Tom est photographe. Il désire saisir « l’instant qui se trouve juste sous la surface des choses » mais il court à l’échec : « Je prendrais une photo, mais je me demande si je serais capable ne serait-ce que d’approcher ce que dissimule l’instant. » De la même façon, il lui est impossible de comprendre vraiment le drame qui s’est joué sur fond d’alcool, de drogue et de violence. Daniel est devenu peu à peu une ombre « qui traverse la maison avant de s’évanouir ». Tom est à la recherche de ce moment où « le présent glisse dans l’espace silencieux où mémoire et conscience se coulent l’une dans l’autre pour créer quelque chose de nouveau ». Avec acharnement, avec les mots qui sont les siens, les mots du photographe, Tom essaie de donner corps à l’impossible : « Repartons à zéro d’une plaque encore vierge, juste avant que les images y soient imprimées de manière indélébile. De cet instant tapi sous la surface des choses et avant qu’elles surviennent. » À ce qui semble être le bout du voyage, le bout de la pérégrination intérieure, en désespoir de cause, Tom abandonne un jouet – un petit tipi –, offrande pour tous les sans-abri, « pour tous les autres voyageurs perdus comme lui en territoire inconnu ». Tom érige un monument dérisoire – au moins ça – faute d’avoir satisfait sa psyché avide de rédemption. Mais ce n’est pas fini : « Si vraiment Dieu compte les points, qu’il note que je vais poursuivre mon voyage jusqu’à ce que la voix qui m’a conduit ici sans encombre m’annonce : Vous êtes arrivé à destination. »

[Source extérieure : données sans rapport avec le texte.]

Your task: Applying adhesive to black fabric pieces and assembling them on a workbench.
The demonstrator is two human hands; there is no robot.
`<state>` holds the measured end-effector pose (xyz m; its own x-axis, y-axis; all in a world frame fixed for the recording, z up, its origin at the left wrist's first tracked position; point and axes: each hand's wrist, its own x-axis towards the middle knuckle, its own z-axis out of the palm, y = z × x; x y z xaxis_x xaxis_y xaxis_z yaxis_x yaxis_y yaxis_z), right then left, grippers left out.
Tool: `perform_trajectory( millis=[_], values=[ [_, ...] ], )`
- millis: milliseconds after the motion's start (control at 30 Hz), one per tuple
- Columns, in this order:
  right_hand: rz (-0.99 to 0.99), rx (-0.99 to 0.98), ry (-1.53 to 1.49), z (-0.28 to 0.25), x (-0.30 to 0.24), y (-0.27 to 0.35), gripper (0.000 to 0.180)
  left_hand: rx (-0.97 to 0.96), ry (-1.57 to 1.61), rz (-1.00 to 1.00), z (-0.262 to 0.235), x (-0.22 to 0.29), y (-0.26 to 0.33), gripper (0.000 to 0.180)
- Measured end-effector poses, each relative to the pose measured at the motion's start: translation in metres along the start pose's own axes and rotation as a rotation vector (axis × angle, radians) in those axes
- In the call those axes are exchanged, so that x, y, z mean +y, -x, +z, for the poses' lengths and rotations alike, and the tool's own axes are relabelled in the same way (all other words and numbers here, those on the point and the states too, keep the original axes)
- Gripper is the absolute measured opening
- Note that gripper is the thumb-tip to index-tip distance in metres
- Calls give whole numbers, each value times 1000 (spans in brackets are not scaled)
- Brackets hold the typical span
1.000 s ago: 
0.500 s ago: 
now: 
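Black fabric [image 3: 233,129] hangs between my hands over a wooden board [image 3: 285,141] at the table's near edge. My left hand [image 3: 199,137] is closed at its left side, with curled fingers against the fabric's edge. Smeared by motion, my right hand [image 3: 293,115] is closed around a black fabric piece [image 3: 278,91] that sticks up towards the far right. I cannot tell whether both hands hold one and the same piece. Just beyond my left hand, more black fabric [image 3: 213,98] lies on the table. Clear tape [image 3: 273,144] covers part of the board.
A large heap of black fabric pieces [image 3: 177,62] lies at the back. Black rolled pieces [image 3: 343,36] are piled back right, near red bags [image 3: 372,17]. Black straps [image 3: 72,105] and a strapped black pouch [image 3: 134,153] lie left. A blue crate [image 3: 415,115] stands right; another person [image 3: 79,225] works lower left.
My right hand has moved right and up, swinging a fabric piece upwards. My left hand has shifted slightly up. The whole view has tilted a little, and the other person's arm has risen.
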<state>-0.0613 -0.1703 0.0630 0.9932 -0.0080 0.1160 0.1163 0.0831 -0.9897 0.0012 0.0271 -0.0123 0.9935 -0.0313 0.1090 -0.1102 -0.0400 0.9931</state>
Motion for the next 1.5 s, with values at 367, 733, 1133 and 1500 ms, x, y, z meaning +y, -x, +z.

Voyage en territoire inconnu est le drame ordinaire vécu par un personnage ordinaire, figure touchante de l’humaine condition. Il n’y a pas de certitude dans ce roman du désarroi, de la tentation de la fuite, de l’effacement : le voyage d’hiver est l’image « du désir que l’on éprouve en regardant les bois se couvrir de neige, de s’y enfoncer jusqu’à disparaître sans espoir ». Voyage en territoire inconnu s’inscrit naturellement dans la suite de The Big Snow, recueil de nouvelles publié par David Park en 2002, qui plonge le lecteur dans le terrible hiver de 1963. Au vu de cette douce désespérance, comment ne pas songer à la conclusion bouleversante de « The Dead » (« Les morts ») – dernière nouvelle de Dubliners, publié par Joyce en 1914 – où Gabriel voit et entend la neige « s’épandre sur tout l’univers comme à la venue de la dernière heure sur tous les vivants et les morts ». Il est facile, et il n’aura jamais été plus exact, d’écrire que ce livre vaut le voyage. David Park a trouvé le ton juste pour exprimer la douleur d’un père confronté à une terrible réalité : les morts ont autant de pouvoir que les vivants.